Bakır ve adamını  Petrol istasyonunda oturmuş yemeklerini yerken her zamanki gibi yardımcısı Bakır'ı gündemden haberdar ediyor. Aldığı haberleri yetiştiriyordu.
- Abi Halil Bey in kızı Melike bu aralar karakoldan çıkmıyor diyorlar.
- Tabi teğmen aldı yanına bunu. Bu kız da salak hemen kaydı gönlü. Bunun gibiler yüzünden ilerliyemiyoruz biz Seyfi. Bir kere davalarına bağlı değiller. Ama bizim çocuklarda da var beceriksizlik. O Azat'a on kere söyledim "bak kızı tam kafaya aldın mı" diye. " Tabi abi aldım abi. Ben ne dersem yapar abi" Hani bak kız uçtu gitti.
- Valla doğru diyorsun abi. Geçen ben yine konuştum Azatla. Dedim oğlum Melike Derbent işini ne yaptın falan. Telefonlarını açmıyormuş bayadır.
- Dananın kuyruğu o ilçede gördüğümüz gün koptu zaten Seyfi. Ama sen dur şu yabancı kadın işini halledelim. Sıra onlara da gelecek. Öyle rahatlık yok onlara.
- Abi o kadın ne zaman geliyor? Biz mi götüreceğiz?

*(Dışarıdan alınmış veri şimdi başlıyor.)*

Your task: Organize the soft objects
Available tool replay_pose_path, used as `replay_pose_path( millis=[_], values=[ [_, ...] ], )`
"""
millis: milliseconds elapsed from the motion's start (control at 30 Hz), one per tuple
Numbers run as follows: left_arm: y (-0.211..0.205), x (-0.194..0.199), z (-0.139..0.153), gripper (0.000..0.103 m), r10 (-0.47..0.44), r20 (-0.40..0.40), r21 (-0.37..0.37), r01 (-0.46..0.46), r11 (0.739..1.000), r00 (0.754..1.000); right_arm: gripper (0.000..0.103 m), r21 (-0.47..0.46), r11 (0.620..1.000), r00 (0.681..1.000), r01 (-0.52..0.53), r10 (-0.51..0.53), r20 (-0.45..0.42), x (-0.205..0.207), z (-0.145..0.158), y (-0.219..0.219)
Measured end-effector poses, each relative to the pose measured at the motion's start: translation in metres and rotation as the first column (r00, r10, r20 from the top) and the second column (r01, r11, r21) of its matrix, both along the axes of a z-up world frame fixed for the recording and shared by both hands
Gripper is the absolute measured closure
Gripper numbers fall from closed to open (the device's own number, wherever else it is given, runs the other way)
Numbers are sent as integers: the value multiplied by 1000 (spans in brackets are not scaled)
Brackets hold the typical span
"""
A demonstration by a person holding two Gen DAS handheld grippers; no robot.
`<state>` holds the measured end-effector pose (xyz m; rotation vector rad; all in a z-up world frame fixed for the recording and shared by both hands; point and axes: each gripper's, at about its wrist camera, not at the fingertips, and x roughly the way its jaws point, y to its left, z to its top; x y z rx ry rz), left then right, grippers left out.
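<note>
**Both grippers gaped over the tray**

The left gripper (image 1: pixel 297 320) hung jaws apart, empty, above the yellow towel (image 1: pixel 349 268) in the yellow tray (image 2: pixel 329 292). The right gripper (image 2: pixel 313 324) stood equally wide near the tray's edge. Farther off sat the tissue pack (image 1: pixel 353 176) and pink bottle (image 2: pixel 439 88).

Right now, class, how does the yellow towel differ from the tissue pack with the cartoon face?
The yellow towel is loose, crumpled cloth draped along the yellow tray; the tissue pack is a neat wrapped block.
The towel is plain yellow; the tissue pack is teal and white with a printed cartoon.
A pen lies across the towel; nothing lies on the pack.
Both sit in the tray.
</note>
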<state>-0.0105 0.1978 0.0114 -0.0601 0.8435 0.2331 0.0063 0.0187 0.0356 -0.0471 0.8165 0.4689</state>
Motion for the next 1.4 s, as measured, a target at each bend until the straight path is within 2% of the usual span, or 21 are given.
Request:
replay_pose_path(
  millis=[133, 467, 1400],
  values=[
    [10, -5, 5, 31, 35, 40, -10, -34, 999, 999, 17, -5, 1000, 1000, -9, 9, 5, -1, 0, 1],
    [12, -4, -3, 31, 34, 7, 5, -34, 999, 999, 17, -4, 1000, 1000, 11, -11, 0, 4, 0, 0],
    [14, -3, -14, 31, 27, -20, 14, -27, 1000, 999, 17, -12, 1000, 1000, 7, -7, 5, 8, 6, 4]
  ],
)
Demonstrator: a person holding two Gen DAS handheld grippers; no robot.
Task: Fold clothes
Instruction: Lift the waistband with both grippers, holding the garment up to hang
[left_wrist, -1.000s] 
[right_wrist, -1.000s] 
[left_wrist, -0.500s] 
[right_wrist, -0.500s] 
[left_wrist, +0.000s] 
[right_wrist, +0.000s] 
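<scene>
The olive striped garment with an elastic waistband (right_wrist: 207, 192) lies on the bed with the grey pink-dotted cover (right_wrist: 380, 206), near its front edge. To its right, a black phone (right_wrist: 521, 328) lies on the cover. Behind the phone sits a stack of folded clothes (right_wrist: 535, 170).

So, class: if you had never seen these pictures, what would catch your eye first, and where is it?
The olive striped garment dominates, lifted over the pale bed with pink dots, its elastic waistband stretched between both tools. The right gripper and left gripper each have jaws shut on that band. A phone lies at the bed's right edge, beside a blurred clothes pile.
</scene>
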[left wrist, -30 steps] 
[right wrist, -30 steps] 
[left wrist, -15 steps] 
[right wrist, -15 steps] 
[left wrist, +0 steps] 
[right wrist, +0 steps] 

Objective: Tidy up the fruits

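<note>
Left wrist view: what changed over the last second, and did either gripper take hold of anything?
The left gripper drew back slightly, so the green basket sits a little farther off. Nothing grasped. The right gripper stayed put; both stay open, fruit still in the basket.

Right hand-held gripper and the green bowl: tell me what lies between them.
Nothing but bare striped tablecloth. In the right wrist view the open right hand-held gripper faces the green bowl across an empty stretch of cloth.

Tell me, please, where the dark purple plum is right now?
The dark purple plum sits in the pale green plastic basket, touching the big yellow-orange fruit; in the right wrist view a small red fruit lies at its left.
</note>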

- Tabi biz götüreceğiz oğlum. Öyle basit iş değil bu. Kadın ve yanında taşıdıkları hazine hazine. Zaten illegal görünen bir şey yok ki. Bizzat götüreceğiz kadını. Ama yolda dikkat etmek lazım yine de.
- Tamam abi. Melike Derbent'i bir kontrol ettireyim mi bizim çocuklara?
- Öğren bakalım ne yapıyorlarmış. Kayde değer, canlarını sıkabileceğimiz bir şey var mı? Ne kadar ileri gitmişler bu teğmenle? Ama söyle dikkat çekmesinler ha. Ben kendim dürecem defterlerini.
- Tamam abi.
.
.
Halil Beylerin evinde bugünkü kız istemenin teleşı vardı. Halil Bey "bu yaştan sonra bir de bunu mu yapacağız?" dediği her şeyi yapmıştı. Çiçek, çikolata, traşlar...
Melike de babasının bu kararında, başlarda Nilgün öğretmene  ısınamasa da şimdilerde fazlasıyla destek oluyordu. Hatta bazen babasının kendisine danıştıklarına hayretle izliyordu. Hazırlıklar yapılmış çekirdek aile yola çıkmışlardı. Melike giderken karakola uğrayıp Durali başçavuşu da alacaklarını bildiğinden hazırlanma aşamasını biraz daha uzun tutmuştu. Herkes Melikenin bu bitmeyen hazırlığını isteme olayına yorsada durum çok farklıydı.